A security firm graded 100 AI agents and found almost all of them carrying the lethal trifecta

There is a phrase that has quietly become the most useful idea in AI security, coined by the developer Simon Willison: the lethal trifecta. The point is simple and ruthless. An AI agent becomes genuinely dangerous when three things are true at once. It has access to private data. It is exposed to untrusted content, things like web pages, emails, or documents it did not write. And it can take outbound actions, meaning it can send data out or do something in the world. Any one of those is fine.

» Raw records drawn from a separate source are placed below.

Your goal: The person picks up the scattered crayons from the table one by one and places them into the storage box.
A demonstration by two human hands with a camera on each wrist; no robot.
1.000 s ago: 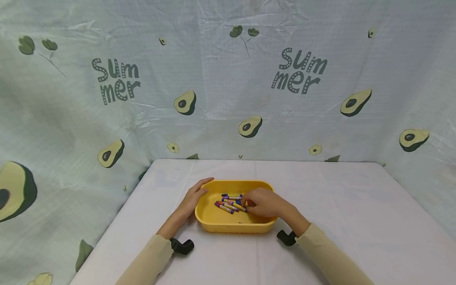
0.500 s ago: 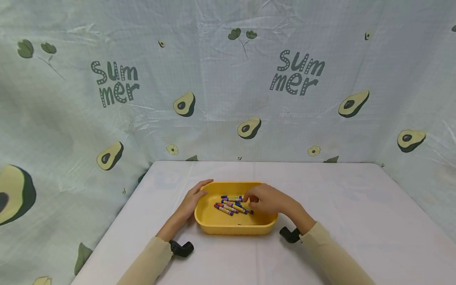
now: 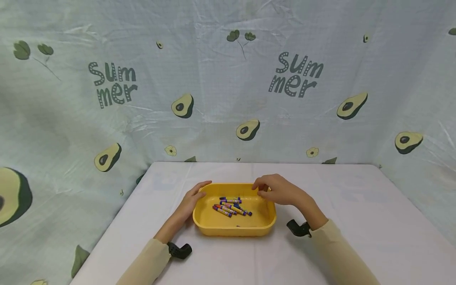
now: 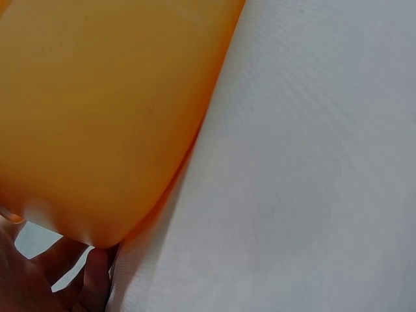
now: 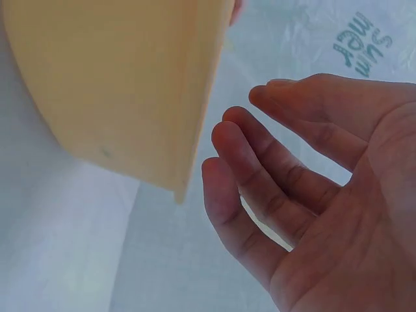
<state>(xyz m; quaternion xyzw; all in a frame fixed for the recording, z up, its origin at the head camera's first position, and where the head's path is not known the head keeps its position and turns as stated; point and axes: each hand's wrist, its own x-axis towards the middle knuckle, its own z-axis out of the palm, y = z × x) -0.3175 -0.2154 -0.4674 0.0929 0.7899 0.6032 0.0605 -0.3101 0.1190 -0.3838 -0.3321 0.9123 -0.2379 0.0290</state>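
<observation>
A yellow plastic tray (image 3: 235,231) sits on the table with several crayons (image 3: 229,208) lying in a loose pile near its middle. My left hand (image 3: 189,202) holds the tray by its left side, thumb at the rim and fingers along the outside. In the left wrist view its fingers (image 4: 97,276) meet the tray's outer wall. Over the tray's back right corner is my right hand (image 3: 281,190), its fingers loosely bent. The right wrist view shows nothing between those fingers (image 5: 247,175), which are just beside the tray wall (image 5: 117,78).
White cloth covers the table (image 3: 331,206). Behind it hangs a pale curtain (image 3: 213,71) printed with avocados and lettering. A black wrist device (image 3: 179,250) is worn on the left wrist, another black device (image 3: 298,228) on the right.
My right hand has risen from the crayons and moved right and back to the tray's rim, uncovering more of the tray. The left hand stays at the left side.
</observation>
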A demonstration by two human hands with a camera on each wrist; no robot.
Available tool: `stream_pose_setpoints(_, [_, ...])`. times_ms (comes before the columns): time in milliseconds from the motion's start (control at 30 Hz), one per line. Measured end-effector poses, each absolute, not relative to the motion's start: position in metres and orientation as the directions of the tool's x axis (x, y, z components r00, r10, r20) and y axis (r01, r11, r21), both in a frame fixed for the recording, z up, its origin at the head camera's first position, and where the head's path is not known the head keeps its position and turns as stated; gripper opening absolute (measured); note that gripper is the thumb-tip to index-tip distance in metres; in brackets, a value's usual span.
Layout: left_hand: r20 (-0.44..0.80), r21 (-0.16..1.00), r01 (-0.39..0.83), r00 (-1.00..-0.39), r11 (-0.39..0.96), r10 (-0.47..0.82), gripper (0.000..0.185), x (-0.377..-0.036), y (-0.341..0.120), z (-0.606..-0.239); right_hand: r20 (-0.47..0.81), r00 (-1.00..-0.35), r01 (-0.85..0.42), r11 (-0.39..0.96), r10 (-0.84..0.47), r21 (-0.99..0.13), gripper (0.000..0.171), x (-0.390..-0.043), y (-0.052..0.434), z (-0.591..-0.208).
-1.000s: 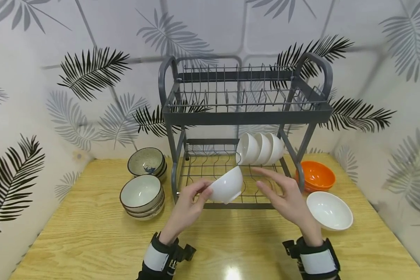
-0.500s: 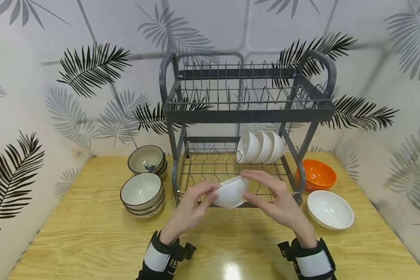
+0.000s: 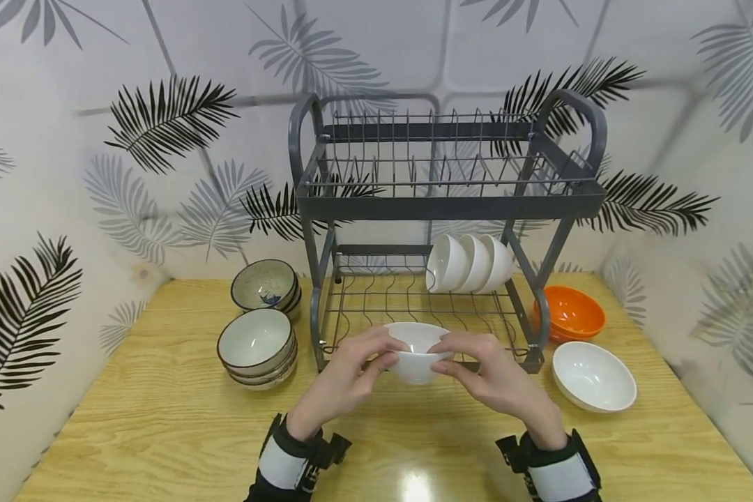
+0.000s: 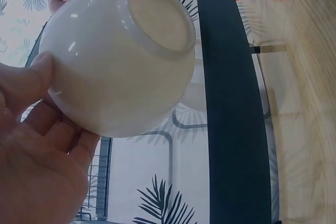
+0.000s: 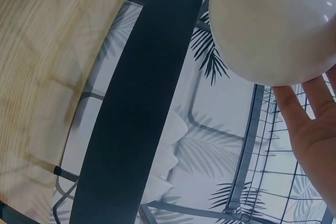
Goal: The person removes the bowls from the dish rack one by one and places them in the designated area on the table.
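Observation:
A small white bowl (image 3: 417,351) is held upright between both hands, just in front of the lower tier of a grey two-tier dish rack (image 3: 439,209). My left hand (image 3: 358,369) pinches its left rim and side; the left wrist view shows the bowl (image 4: 118,56) from below against my fingers (image 4: 37,145). My right hand (image 3: 477,366) pinches the right rim; the right wrist view shows the bowl (image 5: 273,30) above my fingers (image 5: 312,129). Three white bowls (image 3: 470,263) stand on edge at the lower tier's back right.
On the wooden table (image 3: 163,425), stacked speckled bowls (image 3: 257,347) and another stack (image 3: 265,287) sit left of the rack. An orange bowl (image 3: 571,314) and a wide white bowl (image 3: 592,376) lie to the right. Leaf-patterned walls enclose the table.
The bowl, tilted in my left hand a second ago, has turned upright and come down toward me. My right hand moved in from the right and took hold of its rim.

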State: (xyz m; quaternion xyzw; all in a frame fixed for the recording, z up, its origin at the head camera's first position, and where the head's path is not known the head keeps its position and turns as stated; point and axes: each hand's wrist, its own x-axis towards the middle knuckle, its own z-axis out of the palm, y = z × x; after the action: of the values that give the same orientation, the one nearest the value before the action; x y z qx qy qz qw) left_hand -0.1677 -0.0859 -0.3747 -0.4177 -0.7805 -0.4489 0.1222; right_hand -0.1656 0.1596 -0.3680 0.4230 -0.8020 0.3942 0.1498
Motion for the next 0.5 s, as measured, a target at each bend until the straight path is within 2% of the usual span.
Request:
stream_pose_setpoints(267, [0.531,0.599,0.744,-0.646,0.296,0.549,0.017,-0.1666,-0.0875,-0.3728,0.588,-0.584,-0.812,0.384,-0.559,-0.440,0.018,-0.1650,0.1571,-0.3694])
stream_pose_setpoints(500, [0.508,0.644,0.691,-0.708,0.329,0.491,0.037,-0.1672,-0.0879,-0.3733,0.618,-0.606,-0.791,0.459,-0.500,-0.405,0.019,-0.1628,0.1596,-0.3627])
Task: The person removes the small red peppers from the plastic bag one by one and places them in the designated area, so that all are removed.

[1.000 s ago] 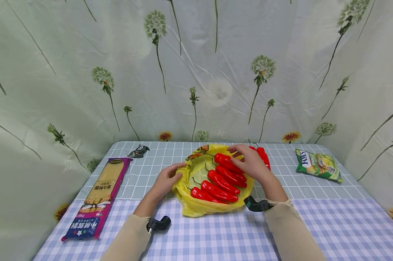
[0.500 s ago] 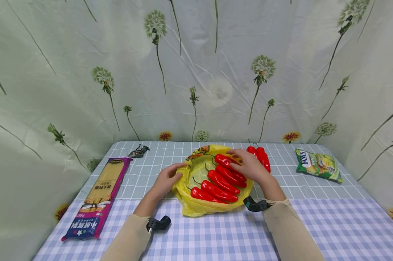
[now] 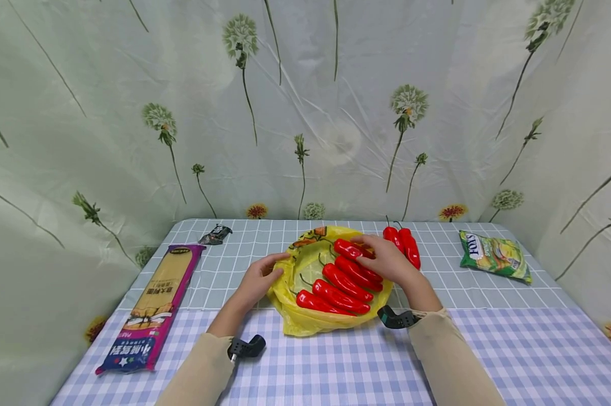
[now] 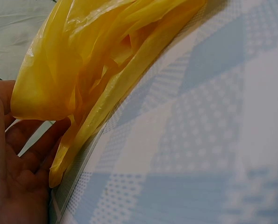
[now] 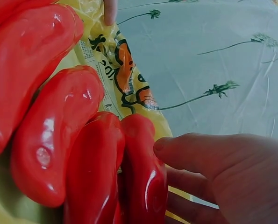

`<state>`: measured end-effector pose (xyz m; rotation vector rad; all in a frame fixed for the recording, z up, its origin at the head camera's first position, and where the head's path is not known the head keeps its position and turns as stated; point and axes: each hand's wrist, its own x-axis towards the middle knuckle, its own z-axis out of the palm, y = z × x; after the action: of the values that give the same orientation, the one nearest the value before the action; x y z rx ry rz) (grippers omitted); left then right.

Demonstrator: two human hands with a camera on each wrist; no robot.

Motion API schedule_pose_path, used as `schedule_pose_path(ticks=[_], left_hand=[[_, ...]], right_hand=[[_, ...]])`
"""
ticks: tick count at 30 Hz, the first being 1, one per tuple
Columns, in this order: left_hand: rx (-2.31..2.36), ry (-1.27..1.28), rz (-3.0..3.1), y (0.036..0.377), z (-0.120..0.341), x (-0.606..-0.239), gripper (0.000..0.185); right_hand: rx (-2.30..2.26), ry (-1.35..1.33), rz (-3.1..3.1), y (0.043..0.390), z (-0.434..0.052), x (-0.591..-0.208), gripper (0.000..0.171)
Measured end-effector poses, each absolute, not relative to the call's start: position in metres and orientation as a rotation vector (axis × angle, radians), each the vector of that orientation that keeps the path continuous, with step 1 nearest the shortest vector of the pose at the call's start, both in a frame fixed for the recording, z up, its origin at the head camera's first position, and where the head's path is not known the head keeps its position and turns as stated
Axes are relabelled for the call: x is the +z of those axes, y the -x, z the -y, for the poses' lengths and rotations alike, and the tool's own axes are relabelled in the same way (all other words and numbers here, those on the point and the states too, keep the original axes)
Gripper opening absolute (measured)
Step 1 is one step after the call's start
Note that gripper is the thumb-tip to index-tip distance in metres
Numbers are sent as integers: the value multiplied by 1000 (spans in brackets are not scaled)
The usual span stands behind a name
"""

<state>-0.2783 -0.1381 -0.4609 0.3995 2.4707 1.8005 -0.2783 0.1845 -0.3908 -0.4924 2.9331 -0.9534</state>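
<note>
A yellow plastic bag [image 3: 318, 325] lies spread on the table with its mouth turned out, and several red peppers [image 3: 347, 283] with green stems rest in a row in it. My right hand [image 3: 384, 256] grips the farthest pepper [image 3: 347, 248]. In the right wrist view its thumb [image 5: 169, 148] presses near the top of that pepper [image 5: 146, 172], with the other fingers at its side, partly hidden. My left hand [image 3: 255, 280] rests at the bag's left rim, fingers loosely bent. In the left wrist view the bag's fold [image 4: 50, 88] covers some of its fingertips.
More red peppers [image 3: 409, 248] lie behind the right hand. A pasta packet [image 3: 155, 304] is at the left, with a small black wrapper [image 3: 216, 235] beyond it. A green FOX'S bag [image 3: 494, 256] lies at the right. A patterned curtain [image 3: 346, 113] stands behind the table.
My right hand has lowered slightly onto the farthest pepper in the bag, uncovering the peppers behind it. The left hand has stayed at the bag's rim.
</note>
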Motion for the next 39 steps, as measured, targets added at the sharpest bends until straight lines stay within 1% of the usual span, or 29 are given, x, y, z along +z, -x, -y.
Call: schedule_pose_path(ticks=[19, 29, 39], left_hand=[[1776, -399, -2492, 278, 138, -460, 36], [1807, -432, -2471, 278, 139, -462, 37], [1801, -409, -2469, 278, 138, -461, 36]], right_hand=[[-963, 360, -2929, 278, -177, -393, 48], [-984, 397, -2917, 276, -177, -392, 49], [-1007, 519, -2990, 272, -175, -381, 55]])
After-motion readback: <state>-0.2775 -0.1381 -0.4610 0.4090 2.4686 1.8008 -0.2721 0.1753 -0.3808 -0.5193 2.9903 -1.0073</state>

All three together is a loaded gun, because the untrusted content can carry hidden instructions that hijack the agent into using its private-data access and its outbound actions against you. In June 2026, the security firm Adversa AI went and measured how many real agents are holding that loaded gun. The answer is almost all of them.

What AIRQ measured

Adversa published something it calls AIRQ, the AI Risk Quadrant, billed as the largest independent agentic-AI security assessment to date. The team scored 100 commercial and public AI agents along three axes: attack surface (how exposed the agent is), blast radius (how much damage it could do if compromised), and defenses (what actually stands in the way). Plot agents on those axes and they fall into quadrants, from the well-defended corner down to the agents that combine maximum reach with minimum protection.

The framework had eyes on it from people who do this for a living. Reviewers were drawn from OWASP, the Cloud Security Alliance, NIST, Cisco, and CrowdStrike, which matters for a study that, as we will get to, comes from a vendor with something to sell.

The numbers

The findings are blunt enough to quote without much translation.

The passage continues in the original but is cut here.